For PALM, a home-built inverted microscope based on an Olympus iX81 microscope with a high-numerical-aperture (NA) objective (×100, NA = 1.49, oil immersion, UApo) was used. Solid-state lasers were from Coherent (Santa Clara, CA) at 514 nm (Sapphire 514, 100 mW). Imaging was performed in semi-total internal reflection fluorescence (semi-TIRF) mode with the angle of light exiting the objective adjusted to create a light sheet restricted to the bottom few micrometers of the specimen. The fluorescence was recorded using an electron-multiplying charge-coupled-device (EM-CCD) camera from Hamamatsu, Japan, model C9100-13. For data acquisition and analysis, LacY-YPet was continuously illuminated at 517 nm, and 3,000 frames were recorded with 30 ms for each frame. The data were analyzed with a home-written ImageJ script, in which the reconstructed images of each fluorescent molecule are represented as a single spot at its determined coordinates, with a brightness that corresponds to the localization accuracy (37).

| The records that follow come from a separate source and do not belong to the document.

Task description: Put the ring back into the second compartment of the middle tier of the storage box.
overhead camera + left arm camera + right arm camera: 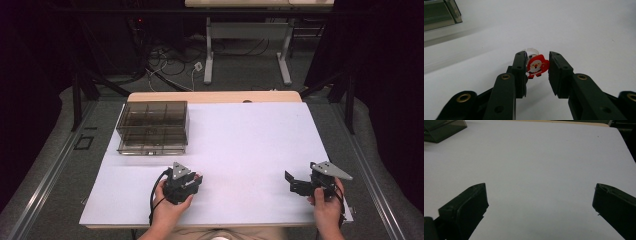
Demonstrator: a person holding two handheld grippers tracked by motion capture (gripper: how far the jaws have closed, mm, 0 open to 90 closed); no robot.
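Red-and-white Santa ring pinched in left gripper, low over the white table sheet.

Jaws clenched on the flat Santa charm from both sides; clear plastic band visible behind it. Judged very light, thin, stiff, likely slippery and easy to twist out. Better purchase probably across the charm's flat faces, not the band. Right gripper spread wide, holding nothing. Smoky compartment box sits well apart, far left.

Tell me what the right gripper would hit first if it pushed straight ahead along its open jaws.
Probably nothing soon: ahead of the right gripper lies bare white table cover. The smoky compartment box sits off to one side in the right gripper view, likely outside its line, though depth is unclear.
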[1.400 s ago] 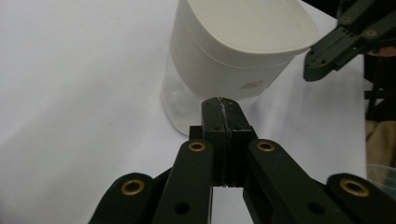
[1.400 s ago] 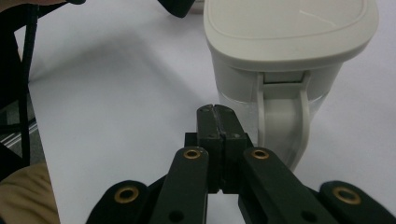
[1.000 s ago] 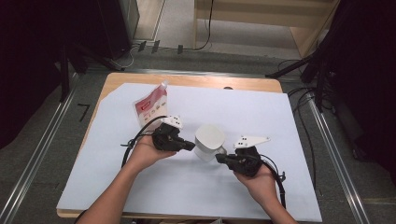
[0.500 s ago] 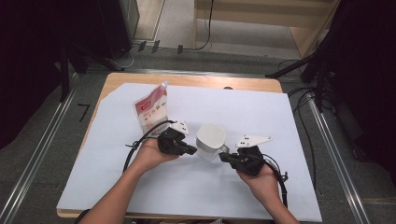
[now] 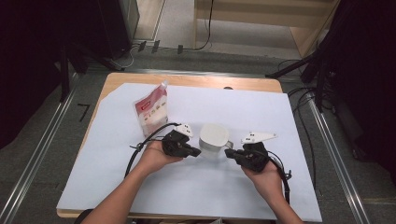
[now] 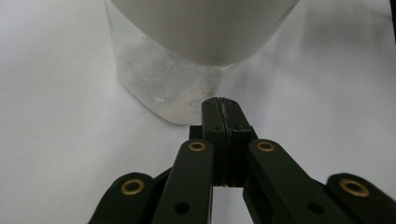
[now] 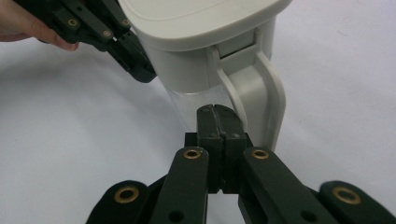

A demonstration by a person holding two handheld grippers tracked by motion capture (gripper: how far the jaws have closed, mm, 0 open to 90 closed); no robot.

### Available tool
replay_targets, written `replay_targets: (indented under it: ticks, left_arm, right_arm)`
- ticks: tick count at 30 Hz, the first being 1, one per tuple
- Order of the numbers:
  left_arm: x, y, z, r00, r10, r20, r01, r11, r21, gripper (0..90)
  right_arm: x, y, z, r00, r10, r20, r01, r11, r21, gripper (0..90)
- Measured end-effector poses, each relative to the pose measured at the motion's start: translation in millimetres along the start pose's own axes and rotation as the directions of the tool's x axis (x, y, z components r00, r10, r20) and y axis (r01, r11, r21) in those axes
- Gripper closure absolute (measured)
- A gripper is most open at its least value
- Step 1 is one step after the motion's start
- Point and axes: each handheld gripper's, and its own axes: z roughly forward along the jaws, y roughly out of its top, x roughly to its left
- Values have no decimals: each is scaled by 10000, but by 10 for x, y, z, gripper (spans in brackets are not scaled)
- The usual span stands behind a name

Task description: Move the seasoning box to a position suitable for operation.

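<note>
One overhead camera, two riding on the grippers.
The high view looks forward and down on the table (image 5: pixel 299 186); both gripper views look close along their jaws, sharing the canister (image 5: pixel 214 139) (image 6: pixel 187 56) (image 7: pixel 201 51).

The pouch (image 5: pixel 152 109) standing at the far left of the white sheet carries a red label with white marks on its front, but the print is too small and blurred to read in the high view. On the grey floor left of the table (image 5: pixel 196 80), a dark mark (image 5: pixel 84 112) shaped like the numeral 7 shows. The jar (image 5: pixel 214 140) between the 2 grippers bears no legible text or brand in either gripper view.
</note>
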Motion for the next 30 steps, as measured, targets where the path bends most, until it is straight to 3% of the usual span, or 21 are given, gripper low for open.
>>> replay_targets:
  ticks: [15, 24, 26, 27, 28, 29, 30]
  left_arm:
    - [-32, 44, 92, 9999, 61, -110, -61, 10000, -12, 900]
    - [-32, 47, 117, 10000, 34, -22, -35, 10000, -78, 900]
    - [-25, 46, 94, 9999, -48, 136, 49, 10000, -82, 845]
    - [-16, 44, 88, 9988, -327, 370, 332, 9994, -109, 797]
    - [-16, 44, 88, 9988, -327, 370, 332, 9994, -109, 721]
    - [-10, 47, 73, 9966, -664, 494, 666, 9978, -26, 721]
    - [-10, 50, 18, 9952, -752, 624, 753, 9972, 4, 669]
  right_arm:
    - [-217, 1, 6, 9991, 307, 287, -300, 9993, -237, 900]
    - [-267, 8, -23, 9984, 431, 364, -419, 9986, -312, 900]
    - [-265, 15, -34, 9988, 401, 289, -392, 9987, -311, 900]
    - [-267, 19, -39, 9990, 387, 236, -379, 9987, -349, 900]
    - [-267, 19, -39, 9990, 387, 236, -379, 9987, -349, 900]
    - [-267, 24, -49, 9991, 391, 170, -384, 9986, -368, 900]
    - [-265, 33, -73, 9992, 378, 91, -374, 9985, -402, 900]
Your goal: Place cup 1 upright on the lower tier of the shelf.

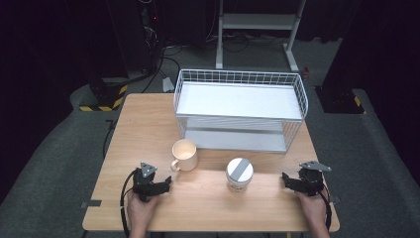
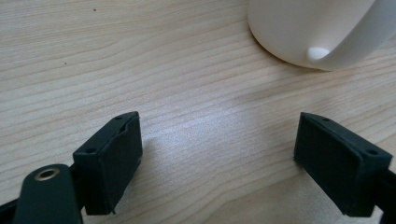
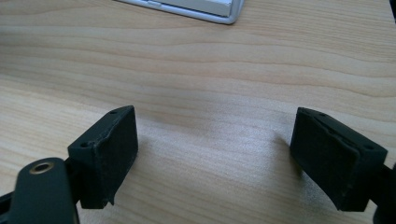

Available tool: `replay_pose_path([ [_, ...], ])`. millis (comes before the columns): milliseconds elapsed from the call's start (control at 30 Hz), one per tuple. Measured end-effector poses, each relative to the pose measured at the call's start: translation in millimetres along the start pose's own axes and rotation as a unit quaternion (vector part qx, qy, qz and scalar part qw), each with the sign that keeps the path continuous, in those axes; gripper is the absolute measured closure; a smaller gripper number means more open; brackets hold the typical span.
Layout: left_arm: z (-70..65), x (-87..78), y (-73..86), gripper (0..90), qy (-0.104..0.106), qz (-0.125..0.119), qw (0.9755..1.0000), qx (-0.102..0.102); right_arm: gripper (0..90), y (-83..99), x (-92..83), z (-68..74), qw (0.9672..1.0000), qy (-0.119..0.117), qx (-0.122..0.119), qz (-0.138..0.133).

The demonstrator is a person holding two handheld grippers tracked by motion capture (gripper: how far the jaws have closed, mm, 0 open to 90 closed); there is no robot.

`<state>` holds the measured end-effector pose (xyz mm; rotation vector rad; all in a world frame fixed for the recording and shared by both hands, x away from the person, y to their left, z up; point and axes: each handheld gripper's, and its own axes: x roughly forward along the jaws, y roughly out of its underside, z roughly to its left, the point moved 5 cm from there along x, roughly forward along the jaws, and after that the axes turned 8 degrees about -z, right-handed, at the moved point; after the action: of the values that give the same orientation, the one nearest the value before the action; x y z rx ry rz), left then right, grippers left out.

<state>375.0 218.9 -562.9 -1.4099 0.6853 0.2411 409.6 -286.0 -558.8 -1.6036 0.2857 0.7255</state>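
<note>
While both grippers rest on the bench (image 1: pixel 148 124), nothing looks started. The left gripper (image 1: pixel 166 184) and right gripper (image 1: pixel 286 179) have fingers wide apart and empty; mug (image 1: pixel 184 154) and lidded cup (image 1: pixel 239 174) stand untouched.

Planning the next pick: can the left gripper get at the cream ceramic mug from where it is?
Probably yes. The left gripper is open, and only bare wooden table lies between it and the cream ceramic mug.
</note>
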Motion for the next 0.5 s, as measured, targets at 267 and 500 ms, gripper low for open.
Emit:
replay_pose_path([
  [267, 0.1, -0.1, 0.1, 15.5, -0.001, 0.000, 1.0000, -0.002, 14.3, 2.9, -7.1, 0.2, 0.9999, -0.008, -0.002, -0.013],
  [500, 0.1, -0.1, 0.1, 15.5, -0.002, 0.000, 1.0000, -0.002, 14.3, 4.9, -11.7, 6.7, 0.9994, -0.023, -0.008, -0.022],
])
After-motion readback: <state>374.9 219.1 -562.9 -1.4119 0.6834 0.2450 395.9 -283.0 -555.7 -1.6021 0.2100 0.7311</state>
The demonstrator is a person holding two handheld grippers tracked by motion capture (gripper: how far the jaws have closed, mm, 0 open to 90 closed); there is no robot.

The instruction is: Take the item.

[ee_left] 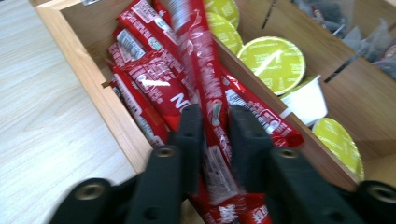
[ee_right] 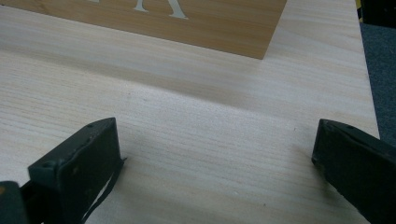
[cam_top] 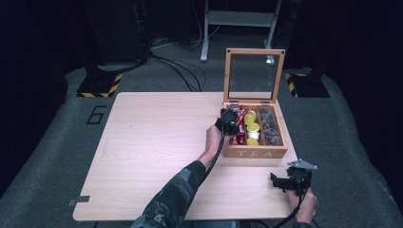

Preparation of cell lysate.

The E. coli BL21(DE3) cells were incubated in 10 ml MOPS with 20 mM glucose at 30°C and shaking at 200 rpm overnight and then diluted to 1 liter of fresh medium to an OD600 of 0.02. When the OD600 reached 0.2, half of the culture was lysed immediately, while the other half was lysed after incubation for 5 h with 300 mM NaCl. To lyse the cells, the cultures were harvested by centrifugation (3,000 × g, 30 min). The pellet was resuspended in 10 mM sodium-inorganic phosphate (NaPi) with 100 mM NaCl (pH 7.4), containing Mini cOmplete, EDTA-free proteinase inhibitor. Cells were lysed by sonication for 2 min, with alternating 5 s of sonication and 5 s of cooling, and then centrifuged (20,000 × g, 10 min). The supernatant was immediately used for the fluorescence measurements.

Fluorometry.

Fluorescence emission spectra were measured with a Fluorolog-3 spectrofluorometer (Jobin Yvon). A 1.0-ml solution (10 mM NaPi, 100 mM NaCl, 2 mg/ml bovine serum albumin [BSA] [pH 7.4]) was added to a quartz cuvette, and its fluorescence emission spectrum was recorded after excitation at 420 nm (spectrum A). Subsequently, purified sensor was added and mixed by pipette, and the fluorescence was recorded (spectrum B). The desired amount of small molecule or cell lysate was added and mixed by pipette, and the fluorescence was recorded again (spectrum C). The background spectrum A, prior to addition of the probe, was subtracted from spectrum B or C.

OD600 measurements during FCCP treatment.

A 96-well plate (Greiner) was filled with four replicates of each of the different culture or condition combinations (200 μl/well), with the remaining wells filled with either filter-sterilized MOPS-glucose minimal medium or Milli-Q (MQ) water. The plate was covered with gas-permeable film and mounted on a plate reader (BioTek PowerWave 340). While shaking the plate at 30°C, the absorbance at 600 nm was read every minute for 3.5 h using the Gen 5 software. After the plate reader measurement, the OD600 values were referenced to the average of the absorbance values for MQ water for each specific time point.